Data for analysis:
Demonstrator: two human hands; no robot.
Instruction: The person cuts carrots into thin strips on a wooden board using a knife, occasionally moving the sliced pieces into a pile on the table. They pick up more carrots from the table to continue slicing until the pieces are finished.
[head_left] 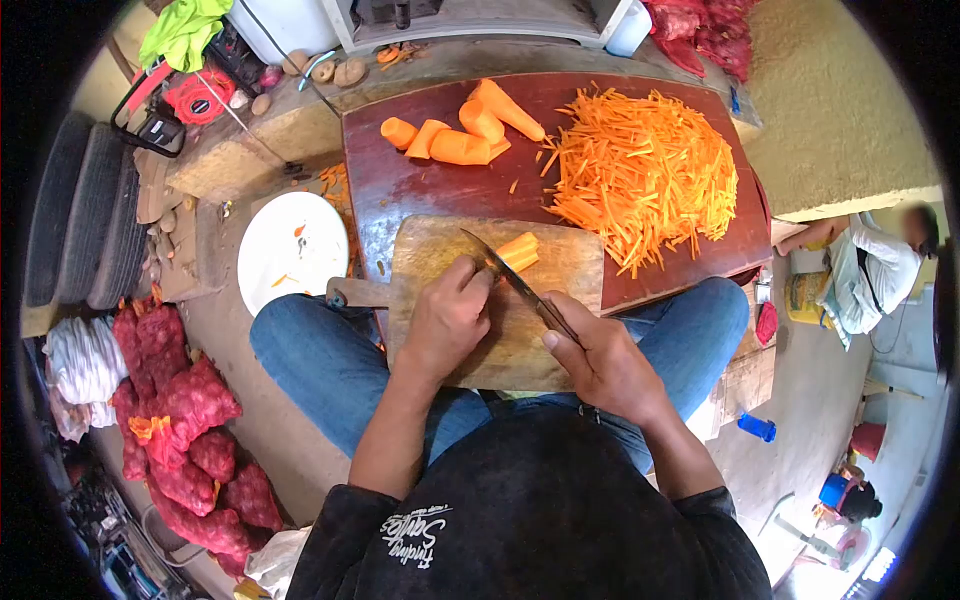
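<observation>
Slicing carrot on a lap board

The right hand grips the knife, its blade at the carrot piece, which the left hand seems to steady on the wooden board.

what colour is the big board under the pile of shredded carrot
Dark reddish-brown, glossy. The big board shows best in the head view, under the shredded carrot.

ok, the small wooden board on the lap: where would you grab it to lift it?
By the handle sticking out of the board on its left end, coming in from the left. It's the only narrow, graspable part, and it's free; the left hand, right hand, knife and carrot piece occupy the rest.
</observation>
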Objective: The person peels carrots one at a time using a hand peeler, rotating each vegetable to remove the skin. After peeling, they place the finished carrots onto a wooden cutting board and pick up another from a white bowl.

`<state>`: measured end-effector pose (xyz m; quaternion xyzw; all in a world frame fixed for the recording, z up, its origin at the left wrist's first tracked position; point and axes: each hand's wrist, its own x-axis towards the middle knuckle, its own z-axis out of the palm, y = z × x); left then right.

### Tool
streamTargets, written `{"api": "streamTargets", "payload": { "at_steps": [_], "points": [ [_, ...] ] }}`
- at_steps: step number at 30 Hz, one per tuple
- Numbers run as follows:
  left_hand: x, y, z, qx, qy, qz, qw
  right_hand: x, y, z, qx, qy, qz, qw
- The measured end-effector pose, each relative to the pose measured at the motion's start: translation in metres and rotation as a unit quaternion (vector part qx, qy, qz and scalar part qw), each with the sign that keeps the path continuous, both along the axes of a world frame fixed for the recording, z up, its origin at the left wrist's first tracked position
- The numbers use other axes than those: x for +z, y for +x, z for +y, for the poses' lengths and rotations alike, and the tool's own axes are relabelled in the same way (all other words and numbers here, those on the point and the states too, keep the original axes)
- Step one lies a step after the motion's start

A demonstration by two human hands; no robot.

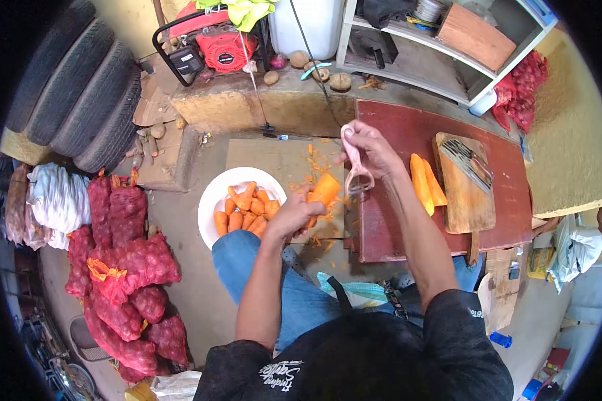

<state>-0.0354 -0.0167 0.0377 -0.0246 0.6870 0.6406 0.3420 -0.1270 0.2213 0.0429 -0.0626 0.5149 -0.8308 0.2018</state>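
Note:
My left hand (290, 216) is closed around a thick orange carrot (326, 190), which points up and to the right. In my right hand (376, 151) is a pink-handled peeler (355, 160), its blade end hanging down, apart from the carrot. Orange peelings (316, 164) lie scattered on the cardboard below the carrot. Left of my left hand, a white basin (211, 200) holds several unpeeled-looking carrots (245, 200). To the right of the peeler, peeled carrots (421, 182) rest on a red table (401, 120).
A wooden cutting board (468, 207) with knives (467, 162) on it lies on the table. Red mesh sacks (130, 267) are piled at left, below stacked tires (90, 87). A red generator (226, 52) and a shelf unit (421, 57) stand at the back.

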Motion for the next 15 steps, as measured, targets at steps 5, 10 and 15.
{"api": "streamTargets", "payload": {
  "at_steps": [5,10,15],
  "points": [
    [0.008,-0.006,-0.017,-0.019,0.098,-0.054,0.994,-0.035,0.037,-0.013,0.108,-0.067,-0.118,0.985],
    [0.012,-0.019,-0.031,0.081,0.16,-0.015,0.984,-0.03,0.071,-0.018,0.085,-0.136,-0.133,0.978],
    [-0.01,-0.03,-0.03,0.26,0.253,-0.025,0.932,-0.046,0.094,-0.039,-0.041,-0.204,-0.107,0.972]
  ]
}}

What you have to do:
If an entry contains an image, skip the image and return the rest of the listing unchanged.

Written solution:
Demonstrator: two human hands; no robot.
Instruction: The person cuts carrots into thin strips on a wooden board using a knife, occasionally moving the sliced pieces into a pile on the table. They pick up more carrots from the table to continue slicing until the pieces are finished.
[head_left] 
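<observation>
Slicing carrot on a lap board

The right hand grips the knife, its blade at the carrot piece, which the left hand seems to steady on the wooden board.

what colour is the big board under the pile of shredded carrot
Dark reddish-brown, glossy. The big board shows best in the head view, under the shredded carrot.

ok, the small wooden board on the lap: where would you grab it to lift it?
By the handle sticking out of the board on its left end, coming in from the left. It's the only narrow, graspable part, and it's free; the left hand, right hand, knife and carrot piece occupy the rest.
</observation>
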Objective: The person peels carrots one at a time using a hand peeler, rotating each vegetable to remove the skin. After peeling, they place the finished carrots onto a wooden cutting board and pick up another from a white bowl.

`<state>`: measured end-effector pose (xyz m; quaternion xyzw; all in a world frame fixed for the recording, z up, its origin at the left wrist's first tracked position; point and axes: each hand's wrist, its own x-axis towards the middle knuckle, its own z-axis out of the palm, y = z × x); left then right.

### Tool
streamTargets, written `{"api": "streamTargets", "payload": { "at_steps": [_], "points": [ [_, ...] ] }}`
- at_steps: step number at 30 Hz, one per tuple
- Numbers run as follows:
  left_hand: x, y, z, qx, qy, qz, qw
  right_hand: x, y, z, qx, qy, qz, qw
- The measured end-effector pose, each relative to the pose measured at the motion's start: translation in metres and rotation as a unit quaternion (vector part qx, qy, qz and scalar part qw), each with the sign that keeps the path continuous, both along the axes of a world frame fixed for the recording, z up, its origin at the left wrist's first tracked position
- The numbers use other axes than those: x for +z, y for +x, z for +y, for the poses' lengths and rotations alike, and the tool's own axes are relabelled in the same way (all other words and numbers here, those on the point and the states too, keep the original axes)
- Step one lies a step after the motion's start

A demonstration by two human hands; no robot.


<state>-0.0354 -0.0167 0.0377 -0.0246 0.6870 0.6406 0.3420 -0.1270 0.2213 0.0429 -0.0626 0.5149 -0.8308 0.2018</state>
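Note:
My left hand (290, 216) is closed around a thick orange carrot (326, 190), which points up and to the right. In my right hand (376, 151) is a pink-handled peeler (355, 160), its blade end hanging down, apart from the carrot. Orange peelings (316, 164) lie scattered on the cardboard below the carrot. Left of my left hand, a white basin (211, 200) holds several unpeeled-looking carrots (245, 200). To the right of the peeler, peeled carrots (421, 182) rest on a red table (401, 120).
A wooden cutting board (468, 207) with knives (467, 162) on it lies on the table. Red mesh sacks (130, 267) are piled at left, below stacked tires (90, 87). A red generator (226, 52) and a shelf unit (421, 57) stand at the back.
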
Motion for the next 15 steps, as measured, targets at steps 5, 10 and 15.
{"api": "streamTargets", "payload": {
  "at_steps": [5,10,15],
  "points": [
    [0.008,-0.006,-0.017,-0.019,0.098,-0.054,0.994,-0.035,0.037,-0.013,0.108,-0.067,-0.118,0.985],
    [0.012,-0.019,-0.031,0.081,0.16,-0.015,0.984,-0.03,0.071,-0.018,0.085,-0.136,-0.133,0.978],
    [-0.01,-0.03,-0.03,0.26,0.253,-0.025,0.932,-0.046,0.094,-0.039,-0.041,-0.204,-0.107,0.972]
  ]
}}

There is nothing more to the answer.